If Democrats hold a demographic advantage in national elections, it’s because of their high standing with Latino voters. Indeed, huge Latino support is key to Democratic chances in states as diverse as Florida, New Mexico, and Georgia, where shades of blue have crept into the statewide picture. For years, they’ve been patient on immigration reform, supporting Obama through the deportations, which aren’t a distant concern—63 percent of registered Latino voters know someone who is undocumented. And according to new research from Latino Decisions, their patience is wearing thin:

Although Latinos tend to identify with the Democratic Party, many young potential Latino voters actually have poor information about the Obama administration’s immigration policies. When informed of these policies—as both Latino civil rights groups and mainstream Spanish-language news outlets have increasingly done since our experiment was conducted—their views of the Democratic Party become markedly more negative.

These Latinos are at the beginning of their political formation, and will build partisan attachments that last the rest of their lives. A generation of Latinos that associates Democrats with deportations is a generation that—if it doesn’t support Republicans—may withdraw from the political process altogether. And in the short term, ties to the deported and the undocumented play a role in presidential approval—“Latinos who know someone that is undocumented are 43.4 percent less likely to have a favorable impression of the President.”
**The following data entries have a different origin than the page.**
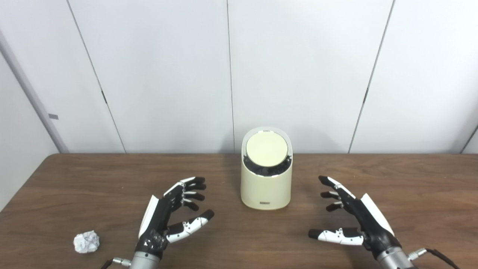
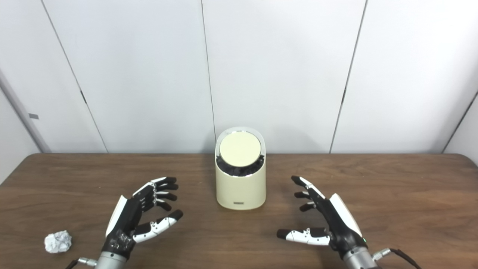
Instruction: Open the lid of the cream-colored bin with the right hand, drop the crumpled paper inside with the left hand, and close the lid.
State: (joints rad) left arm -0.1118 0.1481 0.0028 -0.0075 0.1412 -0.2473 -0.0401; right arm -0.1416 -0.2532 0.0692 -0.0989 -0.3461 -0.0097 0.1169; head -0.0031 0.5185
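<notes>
A cream-colored, rounded plastic bin (image 1: 266,179) stands upright toward the back middle of the dark brown wooden surface (image 1: 410,186), close to the white panelled wall (image 1: 298,67). Its round, pale yellow lid (image 1: 266,149) sits closed in the slanted top opening, tilted toward the cameras, with a dark rim showing along its lower edge. A small label marks the base of the bin's front.

The crumpled ball of white paper (image 1: 86,242) lies on the surface near the front left corner, well apart from the bin and just to the left of the left arm.

The black-and-white left hand (image 1: 170,213) hovers in front and to the left of the bin, fingers spread and slightly curled, thumb pointing right, holding nothing. It touches neither the paper nor the bin.

The black-and-white right hand (image 1: 349,216) is in front and to the right of the bin, mirrored in pose: fingers apart, thumb pointing left, empty. It is clear of the bin and its lid.
</notes>
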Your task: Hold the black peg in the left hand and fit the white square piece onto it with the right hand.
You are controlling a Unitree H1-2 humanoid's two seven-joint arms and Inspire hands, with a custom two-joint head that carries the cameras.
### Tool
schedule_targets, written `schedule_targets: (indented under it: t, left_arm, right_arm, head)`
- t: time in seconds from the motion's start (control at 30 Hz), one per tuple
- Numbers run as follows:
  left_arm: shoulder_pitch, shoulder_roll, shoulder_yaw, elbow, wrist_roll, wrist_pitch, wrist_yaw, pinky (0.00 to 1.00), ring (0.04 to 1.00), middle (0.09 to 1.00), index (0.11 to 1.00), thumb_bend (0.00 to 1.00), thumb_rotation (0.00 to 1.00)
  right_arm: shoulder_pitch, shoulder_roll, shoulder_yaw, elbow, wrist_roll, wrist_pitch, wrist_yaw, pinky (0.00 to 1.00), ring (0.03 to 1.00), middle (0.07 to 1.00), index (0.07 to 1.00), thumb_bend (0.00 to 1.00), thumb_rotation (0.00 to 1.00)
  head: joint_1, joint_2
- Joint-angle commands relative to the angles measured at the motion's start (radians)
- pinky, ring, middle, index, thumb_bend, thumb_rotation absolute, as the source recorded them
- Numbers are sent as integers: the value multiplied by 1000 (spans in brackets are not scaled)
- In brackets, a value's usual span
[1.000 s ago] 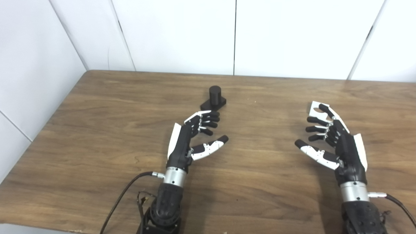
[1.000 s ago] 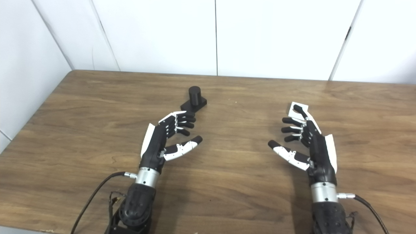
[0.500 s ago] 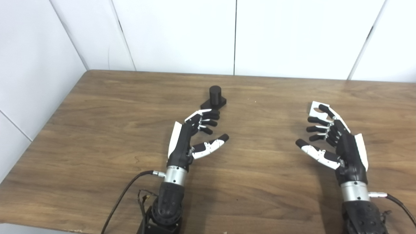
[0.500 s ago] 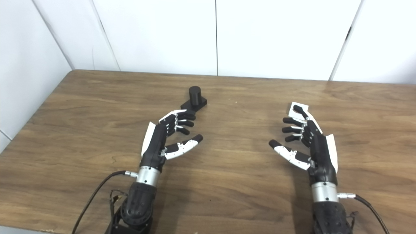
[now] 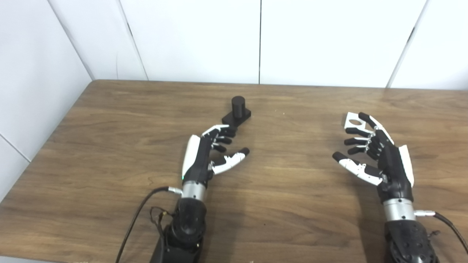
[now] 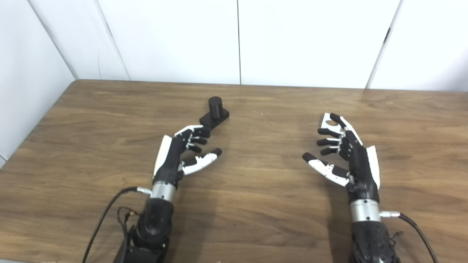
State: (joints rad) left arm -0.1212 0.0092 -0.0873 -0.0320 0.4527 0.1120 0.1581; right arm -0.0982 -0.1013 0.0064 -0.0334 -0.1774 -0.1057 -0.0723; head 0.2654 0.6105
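Squarely on the table (image 5: 109,146), toward the far side and left of centre: black peg (image 5: 237,106), upright, a short cylinder rising from a flat black base, long axis vertical. Just beyond the fingertips of the left hand (image 5: 210,153), up and slightly right of them; whether fingertips and base touch, impossible to tell from either view. Left hand empty, fingers loosely curled and thumb spread away from them, palm facing right. Clearly the nearer hand to the peg, and by judgement a short reach forward and a little right away from closing around it.

Farther right, well apart from the peg: white square piece (image 5: 351,120), lying flat on the table with a round hole showing in its middle. Directly under the outstretched fingertips of the right hand (image 5: 376,157), one black fingertip crossing its near right edge. Right hand likewise holding nothing, fingers apart, thumb pointing left toward the table's centre.

No containers anywhere in view. Nothing grasped yet, so by judgement both pickups not yet done, then the bringing together of hole and cylinder, with the hole needing to line up over the peg's vertical axis.
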Motion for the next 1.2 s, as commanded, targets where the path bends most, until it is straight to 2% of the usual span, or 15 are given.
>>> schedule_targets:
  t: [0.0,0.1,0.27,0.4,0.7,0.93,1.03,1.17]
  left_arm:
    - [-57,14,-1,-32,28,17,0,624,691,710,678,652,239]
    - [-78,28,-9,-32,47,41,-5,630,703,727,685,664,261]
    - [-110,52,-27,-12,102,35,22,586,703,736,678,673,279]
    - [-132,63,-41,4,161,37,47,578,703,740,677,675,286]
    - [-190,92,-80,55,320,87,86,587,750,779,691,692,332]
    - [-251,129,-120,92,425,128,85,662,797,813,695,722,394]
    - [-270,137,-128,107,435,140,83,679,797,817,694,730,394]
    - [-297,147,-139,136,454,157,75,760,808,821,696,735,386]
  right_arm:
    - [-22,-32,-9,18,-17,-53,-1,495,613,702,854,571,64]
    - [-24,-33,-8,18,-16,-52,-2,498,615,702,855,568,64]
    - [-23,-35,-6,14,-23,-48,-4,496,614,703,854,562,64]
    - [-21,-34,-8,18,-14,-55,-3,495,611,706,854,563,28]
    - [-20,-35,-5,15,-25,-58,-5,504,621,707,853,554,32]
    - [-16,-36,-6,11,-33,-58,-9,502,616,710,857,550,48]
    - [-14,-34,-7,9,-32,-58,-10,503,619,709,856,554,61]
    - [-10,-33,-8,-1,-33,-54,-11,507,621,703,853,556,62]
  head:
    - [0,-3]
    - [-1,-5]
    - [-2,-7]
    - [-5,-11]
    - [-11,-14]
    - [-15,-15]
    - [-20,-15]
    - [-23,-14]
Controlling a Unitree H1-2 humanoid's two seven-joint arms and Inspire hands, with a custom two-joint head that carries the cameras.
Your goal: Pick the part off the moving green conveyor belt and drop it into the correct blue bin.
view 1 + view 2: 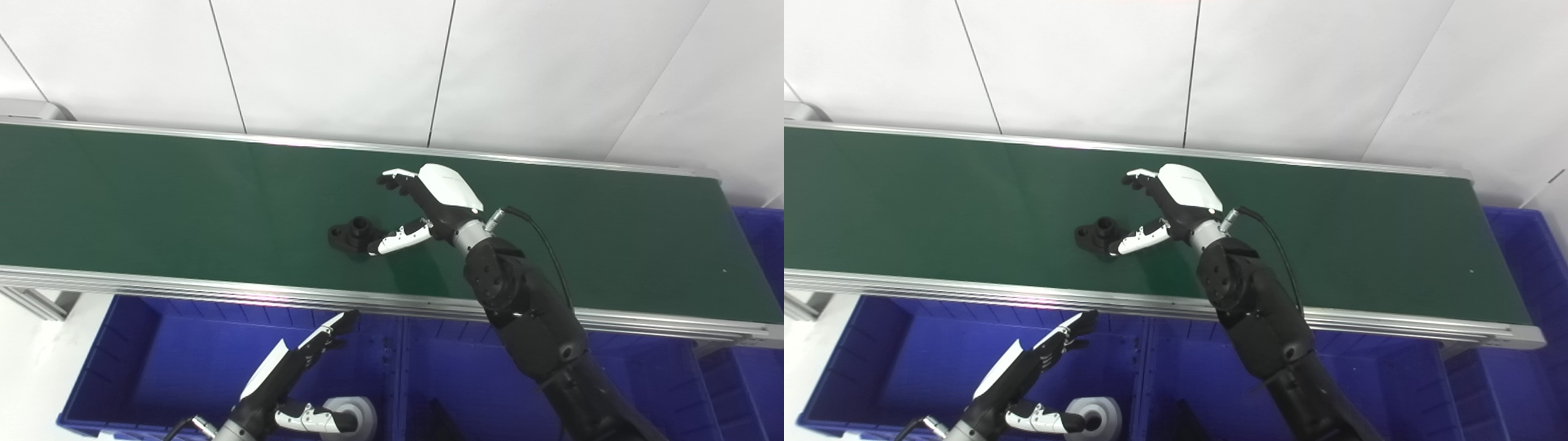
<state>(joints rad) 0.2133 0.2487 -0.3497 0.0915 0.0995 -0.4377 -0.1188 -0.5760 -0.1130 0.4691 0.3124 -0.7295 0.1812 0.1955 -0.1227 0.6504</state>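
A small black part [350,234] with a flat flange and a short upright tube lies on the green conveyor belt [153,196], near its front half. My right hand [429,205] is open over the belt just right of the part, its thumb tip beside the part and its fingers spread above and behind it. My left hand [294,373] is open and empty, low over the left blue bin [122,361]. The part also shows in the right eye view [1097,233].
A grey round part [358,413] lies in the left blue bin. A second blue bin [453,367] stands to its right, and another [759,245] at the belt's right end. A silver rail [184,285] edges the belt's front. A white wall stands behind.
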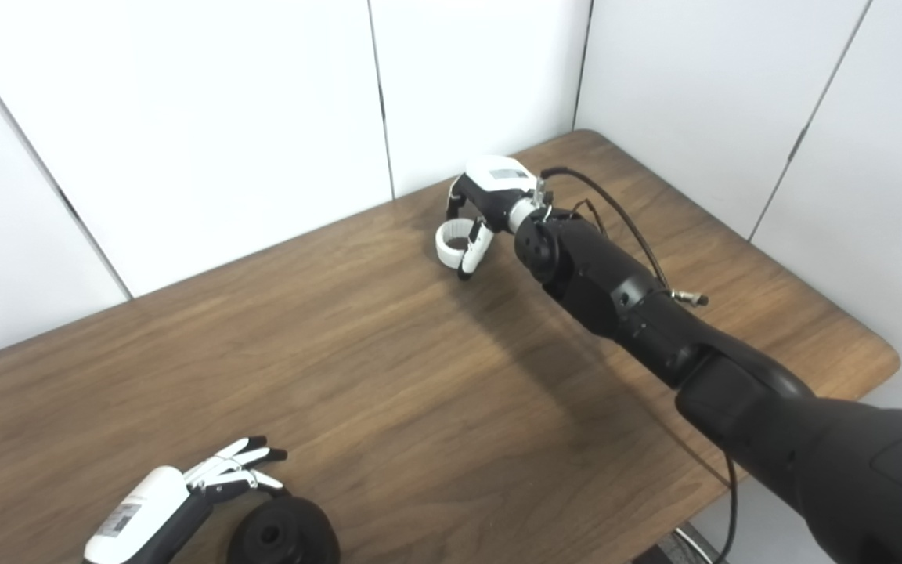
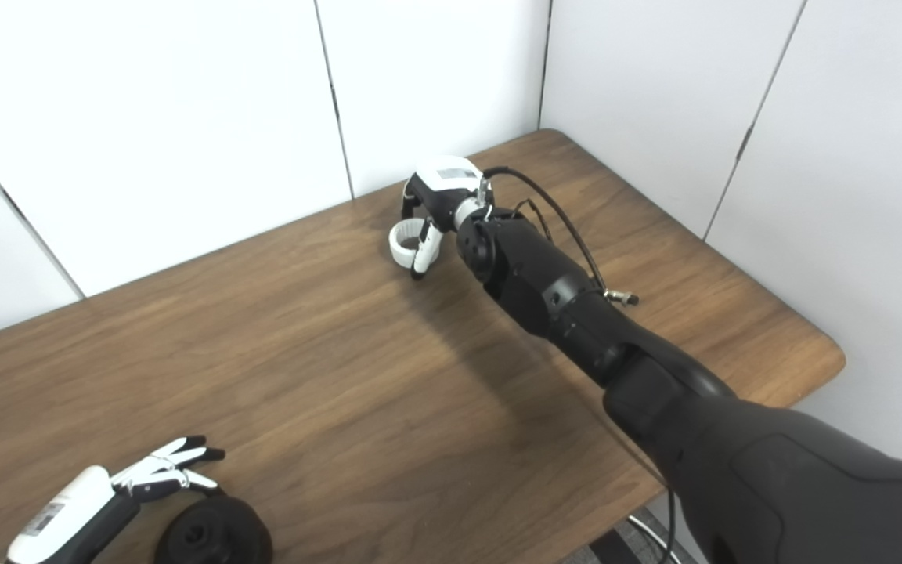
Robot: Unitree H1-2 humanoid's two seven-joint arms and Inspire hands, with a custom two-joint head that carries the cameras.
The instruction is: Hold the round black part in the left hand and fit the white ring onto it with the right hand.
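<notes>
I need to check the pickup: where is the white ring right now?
The white ring is at the far side of the table, near the wall, between the right hand's fingers, far from the black part.

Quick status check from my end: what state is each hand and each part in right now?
Left hand: open, fingers spread beside the black part, not holding it.
Black part: lying on the table at the near edge, ungrasped, no ring on it.
Right hand: at the table's far side, fingers curled around the white ring.
White ring: in the right hand's fingers, low over the table; contact with the table unclear.
</notes>
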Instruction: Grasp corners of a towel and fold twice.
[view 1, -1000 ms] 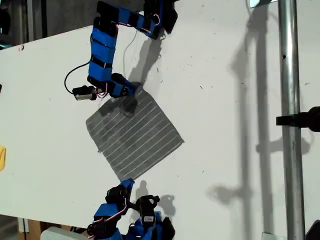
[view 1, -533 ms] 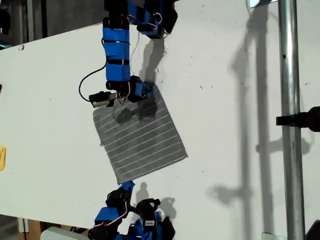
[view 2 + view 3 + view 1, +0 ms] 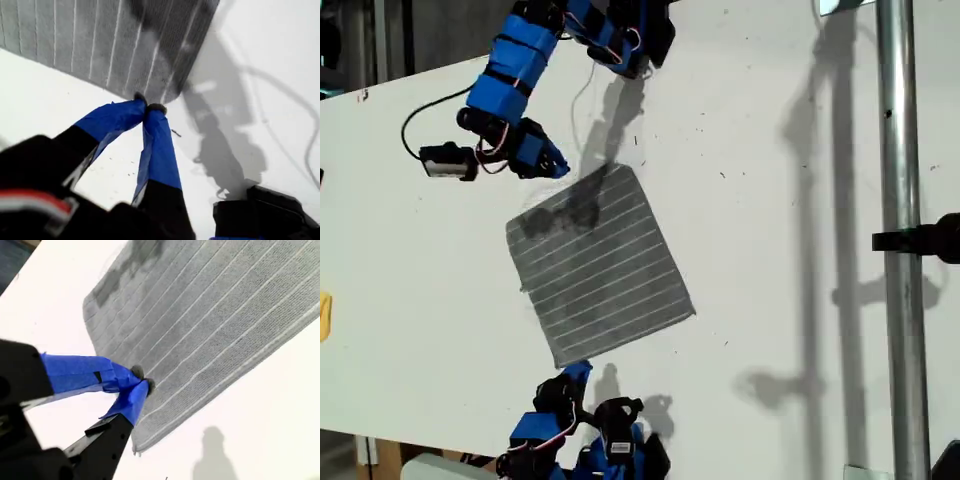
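Observation:
The grey striped towel [image 3: 600, 265] lies flat and unfolded on the white table [image 3: 770, 200]. My first gripper [image 3: 560, 168] hangs above the table toward the exterior view's upper left, short of the towel's upper edge. In the first wrist view my first gripper [image 3: 148, 107] is shut and holds nothing, with a towel corner [image 3: 170, 97] just beyond its tips. My second gripper [image 3: 574, 371] sits at the exterior view's bottom, by the towel's bottom corner [image 3: 560, 360]. The second wrist view shows my second gripper [image 3: 142, 381] shut above the flat towel [image 3: 210, 325], a short way in from that corner [image 3: 135, 449].
A metal pole [image 3: 900, 250] with a black clamp [image 3: 920, 240] stands at the exterior view's right. A yellow object [image 3: 324, 315] shows at that view's left edge. The table's far edge [image 3: 420, 70] runs behind the first arm.
The first arm pushed the towel's upper corner toward the exterior view's right, turning the cloth, then lifted off and swung to that view's left. The second arm stayed put.

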You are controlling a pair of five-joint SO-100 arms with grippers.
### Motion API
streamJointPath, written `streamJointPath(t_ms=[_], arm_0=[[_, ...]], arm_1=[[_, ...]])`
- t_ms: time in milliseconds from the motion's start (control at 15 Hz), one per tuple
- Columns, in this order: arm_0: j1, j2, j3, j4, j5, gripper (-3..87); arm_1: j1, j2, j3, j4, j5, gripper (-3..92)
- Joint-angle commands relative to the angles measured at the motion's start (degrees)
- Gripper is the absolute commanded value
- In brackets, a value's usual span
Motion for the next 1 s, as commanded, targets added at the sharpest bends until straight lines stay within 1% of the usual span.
streamJointPath(t_ms=[0, 333, 733, 867, 933], arm_0=[[3.2, -2.2, -6.5, 0.1, -2.8, -2.9], [7.1, -6.9, -13.4, 1.8, -5.0, -2.9], [7.3, -9.9, -15.9, 2.5, -5.1, -2.9], [7.2, -10.4, -15.7, 2.5, -5.4, -2.9], [7.4, -10.7, -15.7, 2.6, -5.7, -2.9]], arm_1=[[1.6, 3.5, -5.5, 1.5, -2.5, -0.3], [2.5, 2.8, -12.3, 4.0, -4.7, -0.3], [1.0, 3.9, -13.0, 5.9, -5.4, -0.3], [-1.2, 4.0, -11.2, 5.2, -8.0, 0.1], [-3.5, 4.0, -9.1, 5.0, -8.9, 10.0]])
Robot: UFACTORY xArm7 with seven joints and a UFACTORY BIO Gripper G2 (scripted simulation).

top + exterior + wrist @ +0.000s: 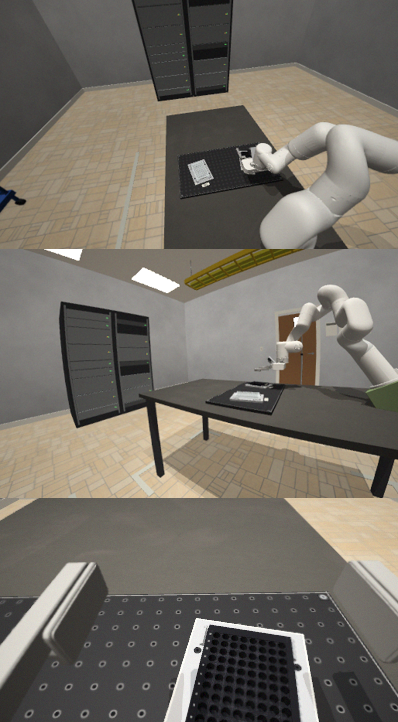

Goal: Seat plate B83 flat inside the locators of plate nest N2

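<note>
A pale plate (200,171) (247,394) lies in a pale nest at the left of the black board in the top view. A black plate with many round wells (245,673) lies within the white nest (198,635) at the board's other end and looks flat; its near end is out of the wrist view. No plate or nest lettering is readable, so I cannot tell which is B83, B38, N1 or N2. My gripper (263,365) (222,610) is open and empty. It hangs above the black plate's end of the board, its fingers wider apart than that nest in the wrist view.
The perforated black board (224,166) (100,673) lies on the dark table (205,129) (186,390). A small pale tag (205,185) (266,399) lies beside the pale plate's nest. Server racks (186,50) (108,361) stand beyond the table. The arm reaches in from the right.
</note>
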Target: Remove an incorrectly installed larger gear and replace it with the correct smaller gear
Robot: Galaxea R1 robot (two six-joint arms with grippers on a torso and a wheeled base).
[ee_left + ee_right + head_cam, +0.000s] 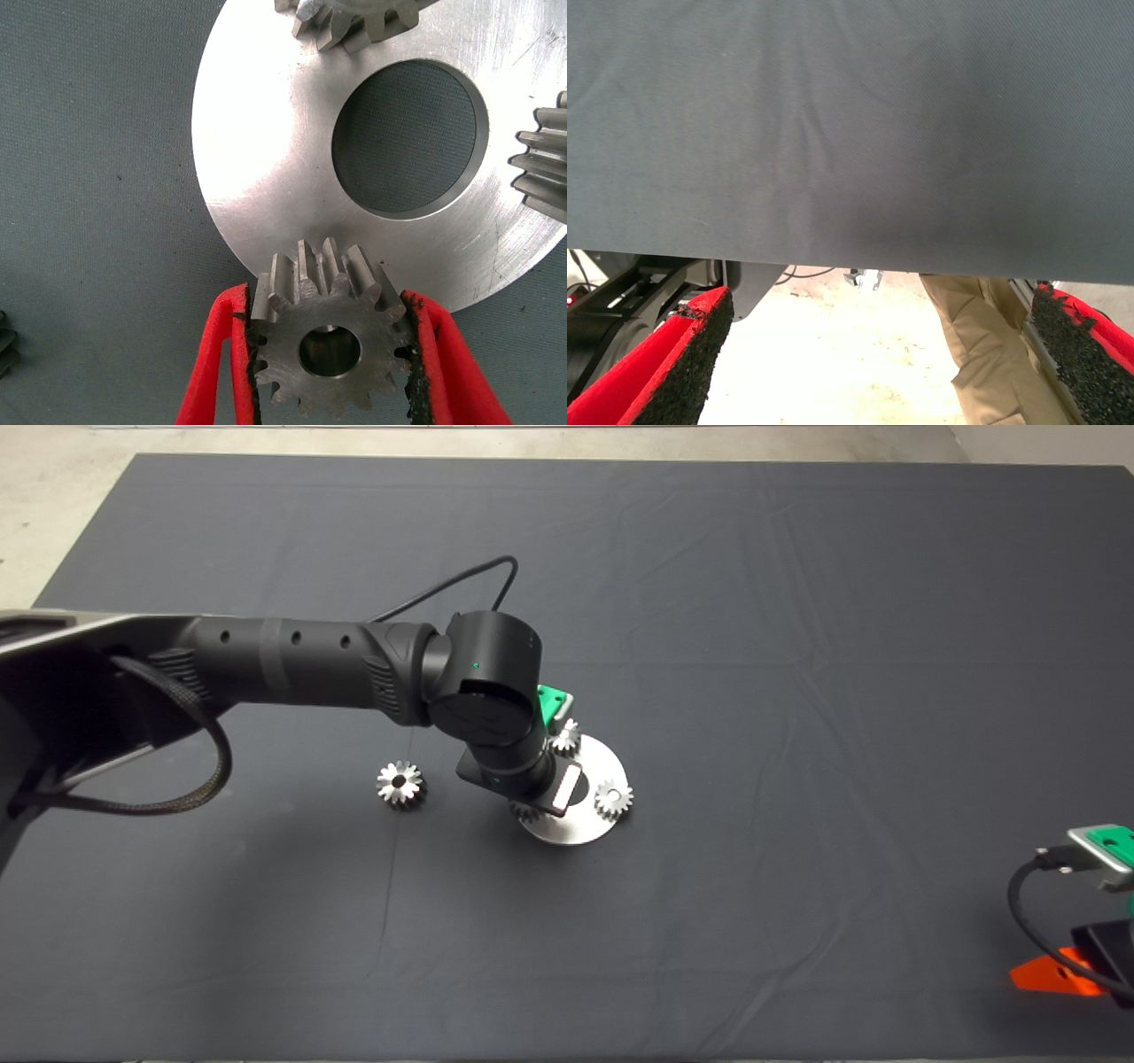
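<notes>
We are holding the smaller gear [330,350], a grey metal gear with short blunt teeth and a round bore, between the red fingers of the left gripper [330,372]; the pads are clamped on its two sides. The gear is sitting at the near left rim of the round silver metal plate [266,159], and a peg seems to show inside its bore, so we judge that we are seating it. To do this well, we should be keeping the gear level, pressing it straight down, and opening the fingers only when it rests flat.

The larger gear [400,783], shiny silver with long pointed teeth, is lying on the dark mat [797,602] to the left of the plate, well apart, so it is not hindering us. Two other small grey gears [613,798] are standing on the plate, one at the far side and one at the right; their teeth are near, so the fingers should open carefully. The right gripper [877,354] is waiting at the near right edge, fingers apart, with a person's leg [983,336] beyond it.
</notes>
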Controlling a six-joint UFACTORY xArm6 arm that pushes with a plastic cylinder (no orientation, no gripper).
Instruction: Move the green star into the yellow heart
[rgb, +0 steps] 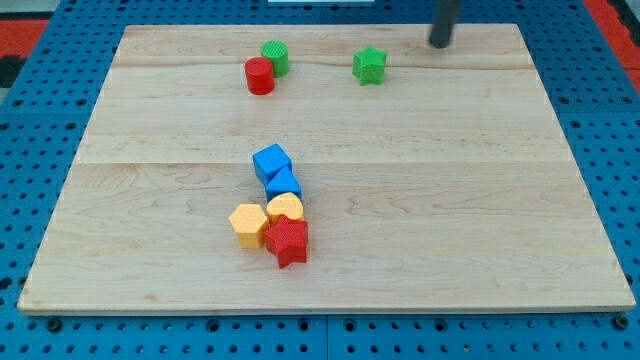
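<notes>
The green star (369, 65) lies near the view's top, right of centre. The yellow heart (286, 208) sits in a cluster below the board's middle, touching a red star (287, 240) below it, a yellow hexagon (247, 224) to its left and a blue block (283, 184) above it. My tip (440, 43) rests on the board at the view's top, to the right of the green star and apart from it.
A blue cube (271, 161) tops the cluster. A red cylinder (259, 76) and a green cylinder (275, 57) touch each other at the top left of centre. The wooden board (500, 200) lies on a blue pegboard.
</notes>
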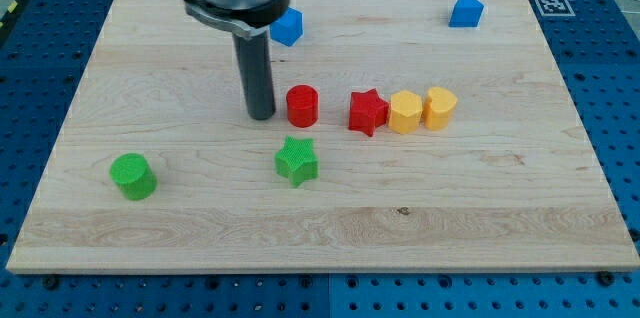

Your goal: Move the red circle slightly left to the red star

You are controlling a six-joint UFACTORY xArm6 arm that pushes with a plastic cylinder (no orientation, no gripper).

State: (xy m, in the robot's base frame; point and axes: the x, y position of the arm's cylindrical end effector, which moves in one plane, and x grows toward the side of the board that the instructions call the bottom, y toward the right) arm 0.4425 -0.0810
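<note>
1. The red circle is found near the middle of the wooden board, a little toward the view's top. It stands upright.
2. The red star is placed to the view's right of the circle, near it but apart, with a narrow gap between them.
3. My tip is seen just beside the circle, on its left side in the view. Whether they touch cannot be told.
4. No jaws are carried by the rod, so nothing is held; blocks can only be pushed.
5. A push from this side would probably send the circle to the right, toward the star, so the gap must be watched.
</note>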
President Obama made a gamble. If he cracked down on unauthorized immigration, he could pass a comprehensive reform bill that repaired the damage and built a better system for the country. Absent a Democratic House—or a new Democratic president with momentum on her side—this isn’t on the table.

For now, the best bet is for Obama to back away from aggressive enforcement, if not for his political standing, than for ordinary Latinos and other Americans affected by deportation. As with the debt ceiling, there’s no reason to compound this mistake.